The second phase of audits under the Health Insurance Portability and Accountability Act of 1996 (HIPAA) (P.L. 104-191) Audit Program will focus on the business associates (BAs) of HIPPA covered entities (CEs) as well as the CEs themselves. The HHS Office for Civil Rights (OCR) will conduct the audits to uncover vulnerabilities to protected health information and evaluate CEs’ and BAs’ policies and procedures regarding compliance with HIPAA’s Privacy, Security, and Breach Notification Rules.
Scope. The HIPAA audit process begins with entity verification, in which the OCR will request, via email, that CEs and BAs respond to the OCR with their contact information in a timely manner. The contact information request is followed by a pre-audit questionnaire regarding the type, size, and operations of an organization. The OCR uses the results of the pre-audit questionnaire to create potential audit pools. Every CE and BA is a potential candidate for an audit. The potential auditees include individual and organizational providers of health services, health plans of all sizes and functions, health care clearinghouses, and the BAs of those organizations. While the first round of program audits narrowly focused on CEs, the OCR planned the second phase of audits to widen the focus of the audit program to more significantly include BAs (see OCR Phase 2 audits to focus on specific HIPAA rules, July 17, 2015).

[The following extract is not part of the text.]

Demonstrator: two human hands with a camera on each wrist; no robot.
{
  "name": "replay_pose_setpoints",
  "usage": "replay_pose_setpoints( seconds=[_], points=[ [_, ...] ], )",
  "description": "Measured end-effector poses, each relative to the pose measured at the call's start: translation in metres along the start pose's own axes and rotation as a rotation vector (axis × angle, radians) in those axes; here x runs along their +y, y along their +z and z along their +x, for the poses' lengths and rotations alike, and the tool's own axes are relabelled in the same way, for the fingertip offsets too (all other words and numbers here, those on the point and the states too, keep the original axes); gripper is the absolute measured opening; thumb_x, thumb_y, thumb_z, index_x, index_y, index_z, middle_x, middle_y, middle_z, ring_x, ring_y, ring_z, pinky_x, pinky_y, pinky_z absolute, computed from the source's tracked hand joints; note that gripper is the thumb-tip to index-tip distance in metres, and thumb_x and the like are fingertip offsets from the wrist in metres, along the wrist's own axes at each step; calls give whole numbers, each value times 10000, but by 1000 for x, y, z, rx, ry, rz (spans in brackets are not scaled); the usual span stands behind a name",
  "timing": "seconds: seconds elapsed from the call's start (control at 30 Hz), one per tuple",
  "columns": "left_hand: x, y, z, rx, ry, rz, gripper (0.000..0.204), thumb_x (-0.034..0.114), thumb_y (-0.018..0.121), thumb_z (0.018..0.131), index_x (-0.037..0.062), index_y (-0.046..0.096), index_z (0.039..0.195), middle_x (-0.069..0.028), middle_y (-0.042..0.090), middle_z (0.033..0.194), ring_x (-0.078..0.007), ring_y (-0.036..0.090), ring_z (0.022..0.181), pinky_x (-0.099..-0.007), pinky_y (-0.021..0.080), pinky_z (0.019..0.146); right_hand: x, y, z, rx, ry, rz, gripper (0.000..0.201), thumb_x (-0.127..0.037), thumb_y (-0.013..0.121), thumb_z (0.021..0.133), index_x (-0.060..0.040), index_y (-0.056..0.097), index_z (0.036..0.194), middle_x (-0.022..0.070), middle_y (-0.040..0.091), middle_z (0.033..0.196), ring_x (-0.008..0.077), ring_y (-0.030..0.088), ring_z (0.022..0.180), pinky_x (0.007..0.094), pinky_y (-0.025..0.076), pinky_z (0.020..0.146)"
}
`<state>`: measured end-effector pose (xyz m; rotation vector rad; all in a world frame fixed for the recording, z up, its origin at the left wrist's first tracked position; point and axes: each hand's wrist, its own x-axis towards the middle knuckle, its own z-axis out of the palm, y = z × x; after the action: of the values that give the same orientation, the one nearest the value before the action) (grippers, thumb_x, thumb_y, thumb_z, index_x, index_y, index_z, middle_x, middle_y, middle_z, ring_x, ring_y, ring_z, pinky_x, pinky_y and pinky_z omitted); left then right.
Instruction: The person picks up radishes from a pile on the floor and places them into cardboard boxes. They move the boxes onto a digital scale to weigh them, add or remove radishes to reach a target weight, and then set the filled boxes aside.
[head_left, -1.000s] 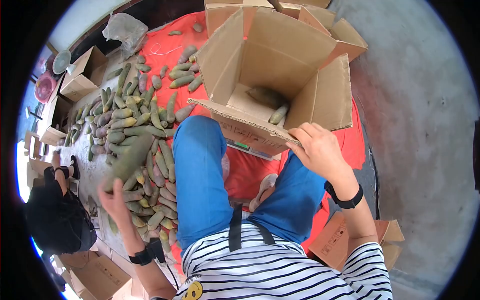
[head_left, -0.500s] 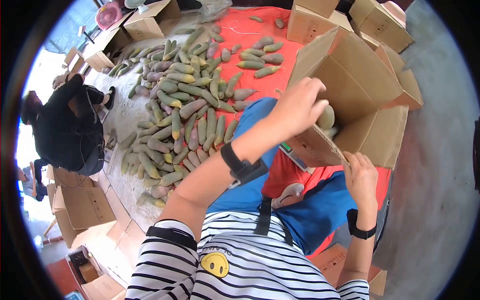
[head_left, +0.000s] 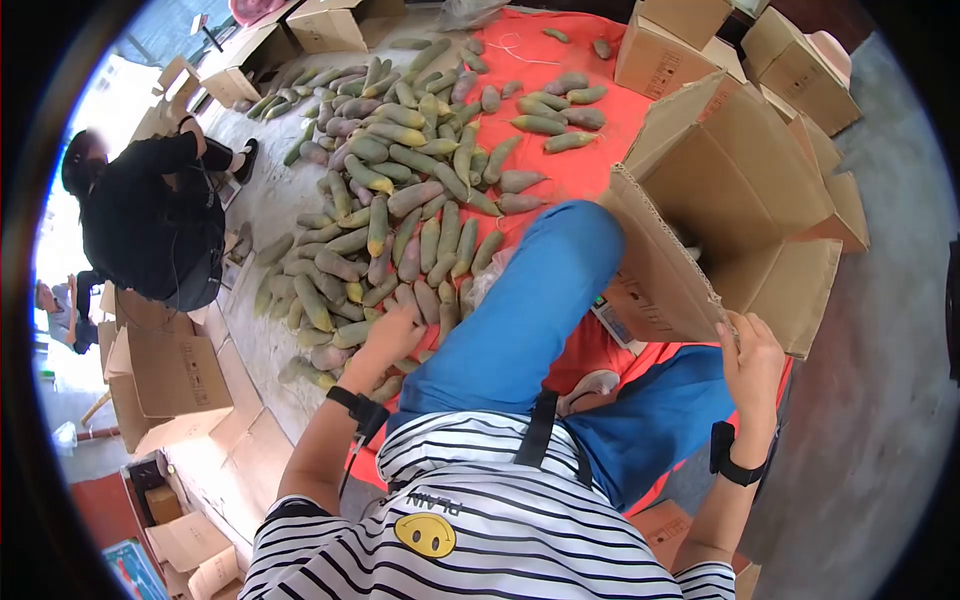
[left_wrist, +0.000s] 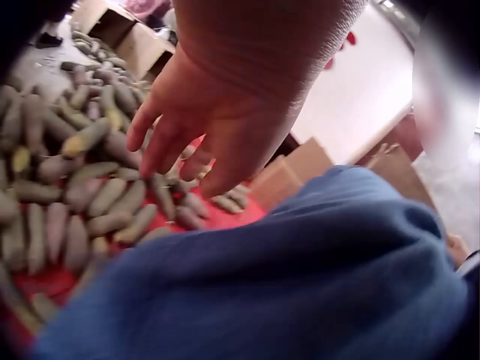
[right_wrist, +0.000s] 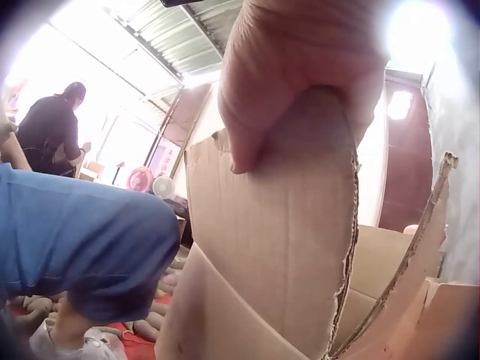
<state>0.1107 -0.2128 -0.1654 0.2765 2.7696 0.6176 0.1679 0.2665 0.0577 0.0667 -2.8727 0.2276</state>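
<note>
My left hand (head_left: 395, 335) is over the near edge of a heap of green and purplish elongated vegetables (head_left: 385, 180). In the left wrist view that hand (left_wrist: 217, 112) hangs with parted, slightly bent fingers, and nothing shows in it. My right hand (head_left: 752, 360) grips the near flap of an open cardboard box (head_left: 655, 240). The right wrist view shows this hand (right_wrist: 300, 75) with thumb and fingers on either side of the flap (right_wrist: 270, 217). The box stands tilted in view beyond my knees, its inside mostly in shadow.
A red sheet (head_left: 515, 75) lies under part of the heap, with several loose vegetables on it. Other cartons (head_left: 665, 60) stand behind the box. A person in black (head_left: 150, 215) sits at the left, near more cartons (head_left: 180, 375). My blue-trousered knee (head_left: 570, 240) rises between heap and box.
My left hand carried a vegetable from the heap to the box opening, then came back empty to the heap. My right hand has stayed on the flap. The head view has swung left.
</note>
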Motion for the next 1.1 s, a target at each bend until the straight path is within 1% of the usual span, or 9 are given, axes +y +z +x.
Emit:
replay_pose_setpoints(
  seconds=[0.13,0.23,0.3,0.4,0.43,0.5,0.8,1.03,1.1],
  points=[
    [-53,31,-69,-433,-214,238,293,281,565,856,18,621,972,-244,627,986,-413,615,914,-475,489,790,-1,-1,3,1,29,11,163,-149,617,894,-11,663,967,133,619,840,312,610,800,399,477,703],
    [-114,100,-112,-159,-5,139,368,317,675,793,69,618,1059,-215,654,1022,-397,629,938,-475,498,808,3,1,4,26,32,12,187,-174,594,920,-4,657,964,140,622,851,323,610,811,402,478,710],
    [-117,104,-129,-478,-323,5,350,329,666,782,71,641,1016,-217,670,997,-391,640,920,-462,499,804,7,3,4,19,37,6,198,-183,588,927,-1,654,968,144,623,856,330,610,816,405,479,711],
    [-115,106,-145,-592,-283,-185,594,551,496,927,160,512,1373,-144,525,1380,-282,441,1312,-337,360,1035,11,7,6,30,34,16,228,-204,571,944,17,627,955,170,599,843,363,588,794,416,466,694],
    [-123,123,-149,-589,-289,-193,594,551,496,927,160,512,1373,-144,525,1380,-282,441,1312,-337,360,1035,12,7,7,47,27,32,251,-216,560,955,31,604,940,192,574,825,389,567,767,423,453,676],
    [-131,150,-155,453,193,481,419,304,551,920,246,558,1335,-161,453,1442,-328,374,1361,-358,306,1106,11,4,11,20,41,22,250,-216,560,953,27,619,961,181,599,851,380,585,790,422,464,689],
    [-123,120,-156,-416,-375,-162,336,293,647,787,56,649,1025,-228,671,964,-390,643,935,-448,501,815,27,13,12,51,123,-9,303,-259,557,957,38,616,946,201,605,872,398,589,812,433,464,704],
    [-121,109,-134,-411,-391,-130,341,365,642,841,32,671,911,-242,667,949,-395,634,918,-448,504,802,16,14,16,58,185,18,314,-256,575,952,55,610,941,217,591,863,404,574,814,439,453,720],
    [-115,103,-129,-153,-269,-224,231,212,539,843,55,665,957,-239,654,1012,-410,632,933,-472,494,847,13,13,17,28,224,26,301,-245,583,948,55,615,949,213,592,862,397,576,812,433,454,723]
  ],
)
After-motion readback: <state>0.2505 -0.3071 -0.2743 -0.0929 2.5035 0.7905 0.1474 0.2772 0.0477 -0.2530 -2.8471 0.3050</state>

Audits. The OCR plans to begin with desk audits of CEs and BAs. The OCR will notify selected entities of the subject of an audit in a document request letter. Entities chosen for the audit will submit documents online through a new secure audit portal on OCR’s website. If selected, an entity will have 10 business days to respond to the OCRs information request. The OCR will then provide the entity with draft findings, which the entity will have 10 business days to respond to. Although the OCR believes there will be less in-person audits in the second round, as compared to the first phase of the audit program, entities should remain prepared for site visits because the OCR will perform an on-site visit if it deems one appropriate. The audits aid the OCR in determining what kind of assistance should be developed or what kind of corrective action is necessary to keep CEs and BAs in compliance.